◆ INSTRUCTIONS TO FOLLOW ◆
Find the lines below in which the string "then" occurs. Copy each one.

[[ DATASET EXTRACT, beginning ]]

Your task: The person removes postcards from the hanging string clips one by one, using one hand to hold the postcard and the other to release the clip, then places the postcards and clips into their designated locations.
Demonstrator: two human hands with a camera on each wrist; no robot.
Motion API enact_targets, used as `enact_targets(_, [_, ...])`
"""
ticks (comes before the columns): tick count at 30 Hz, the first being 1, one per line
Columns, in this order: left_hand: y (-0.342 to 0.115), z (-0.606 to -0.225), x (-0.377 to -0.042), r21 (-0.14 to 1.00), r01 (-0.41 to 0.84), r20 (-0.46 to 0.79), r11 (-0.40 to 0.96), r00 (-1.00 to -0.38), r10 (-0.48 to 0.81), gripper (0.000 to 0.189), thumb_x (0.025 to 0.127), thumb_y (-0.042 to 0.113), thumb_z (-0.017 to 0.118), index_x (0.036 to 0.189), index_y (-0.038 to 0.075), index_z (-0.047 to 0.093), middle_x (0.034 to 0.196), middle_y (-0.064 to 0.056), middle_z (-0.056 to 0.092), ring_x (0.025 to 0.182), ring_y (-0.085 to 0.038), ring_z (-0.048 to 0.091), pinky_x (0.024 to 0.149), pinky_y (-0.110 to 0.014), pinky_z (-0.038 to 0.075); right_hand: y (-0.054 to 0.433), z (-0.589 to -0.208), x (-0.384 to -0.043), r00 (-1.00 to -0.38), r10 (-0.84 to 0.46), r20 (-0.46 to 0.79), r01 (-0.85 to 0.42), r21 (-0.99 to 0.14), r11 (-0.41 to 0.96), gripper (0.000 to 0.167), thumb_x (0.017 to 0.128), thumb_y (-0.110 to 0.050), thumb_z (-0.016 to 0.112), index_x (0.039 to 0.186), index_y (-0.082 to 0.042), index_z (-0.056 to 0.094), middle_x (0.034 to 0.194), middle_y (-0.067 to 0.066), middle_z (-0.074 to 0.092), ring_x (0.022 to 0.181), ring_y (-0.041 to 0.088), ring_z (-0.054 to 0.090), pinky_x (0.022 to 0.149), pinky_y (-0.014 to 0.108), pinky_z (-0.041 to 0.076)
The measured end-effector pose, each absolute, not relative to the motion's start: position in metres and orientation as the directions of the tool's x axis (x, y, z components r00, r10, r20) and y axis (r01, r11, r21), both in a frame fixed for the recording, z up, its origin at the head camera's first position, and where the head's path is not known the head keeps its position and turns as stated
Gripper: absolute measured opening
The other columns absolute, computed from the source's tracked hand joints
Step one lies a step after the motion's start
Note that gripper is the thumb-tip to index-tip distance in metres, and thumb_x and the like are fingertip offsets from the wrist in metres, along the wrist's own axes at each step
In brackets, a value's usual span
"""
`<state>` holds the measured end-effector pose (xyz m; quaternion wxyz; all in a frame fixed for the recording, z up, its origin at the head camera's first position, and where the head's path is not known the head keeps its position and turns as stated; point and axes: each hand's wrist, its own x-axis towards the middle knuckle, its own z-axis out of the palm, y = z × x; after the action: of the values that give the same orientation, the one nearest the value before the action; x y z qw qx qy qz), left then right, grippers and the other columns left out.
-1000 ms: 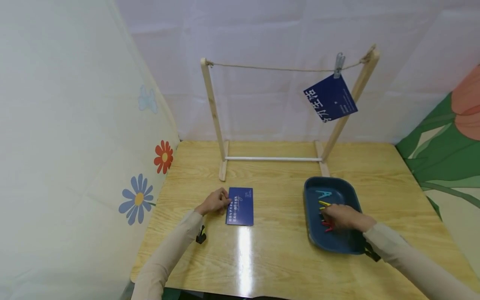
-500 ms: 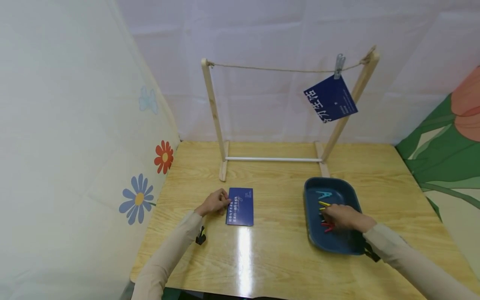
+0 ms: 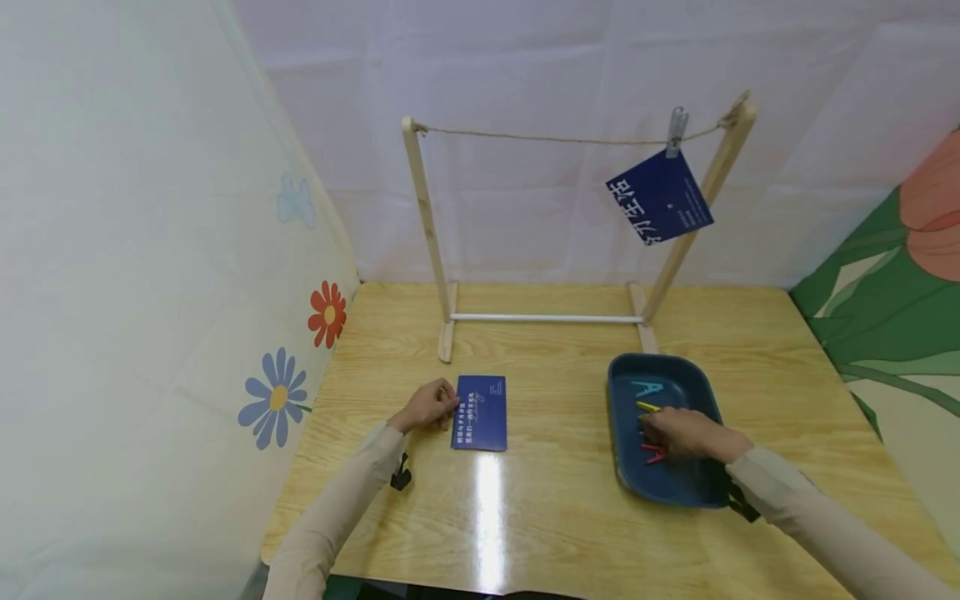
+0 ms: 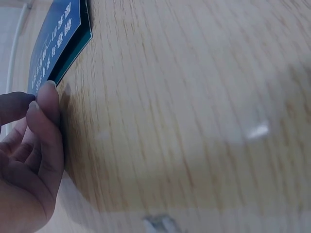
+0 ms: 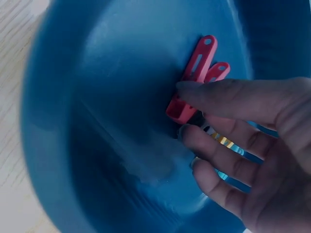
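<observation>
On the table lies a dark blue printed card [image 3: 480,414], with at least one more layer under it in the left wrist view. My left hand [image 3: 431,405] pinches its left edge between thumb and finger. My right hand [image 3: 678,431] is down in a blue plastic tray [image 3: 626,479], fingers bent among several clothespins. In the right wrist view the thumb lies across a red clothespin [image 5: 197,60]; whether the fingers grip it is hidden. Part of a yellow clothespin [image 3: 648,407] shows by the knuckles. A light blue clothespin [image 3: 647,389] lies farther back in the tray.
Behind the card stands a wooden frame [image 3: 423,200] with a string [image 3: 540,137] across its top. Near the string's right end a clear clothespin [image 3: 677,133] holds another blue card [image 3: 660,198], hanging tilted. White cloth covers the back wall.
The red clothespin in the tray has shifted slightly and its two arms show more clearly. My right hand has barely moved; my left hand and the card stay in place.
</observation>
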<state>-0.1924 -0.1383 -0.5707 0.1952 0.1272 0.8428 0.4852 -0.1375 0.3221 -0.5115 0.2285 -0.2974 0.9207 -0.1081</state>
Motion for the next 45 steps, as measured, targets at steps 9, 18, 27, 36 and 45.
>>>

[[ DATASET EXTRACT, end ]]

◆ WRITTEN SOLUTION ◆
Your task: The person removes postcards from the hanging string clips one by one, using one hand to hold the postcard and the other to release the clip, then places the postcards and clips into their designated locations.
`<state>` holds the measured end-effector pose (xyz m; quaternion wxyz; all in a frame fixed for the recording, z up, its origin at the head camera's first position, and where the head's path is not known the head keeps its position and turns as stated; point and axes: each hand's wrist, its own x-axis towards the middle knuckle, its own z-axis out of the palm, y = z × x; after the action: of the values that give the same orientation, the one nearest the value before the action; x y z qw qx qy qz), left then right, grippers and the other columns left out.

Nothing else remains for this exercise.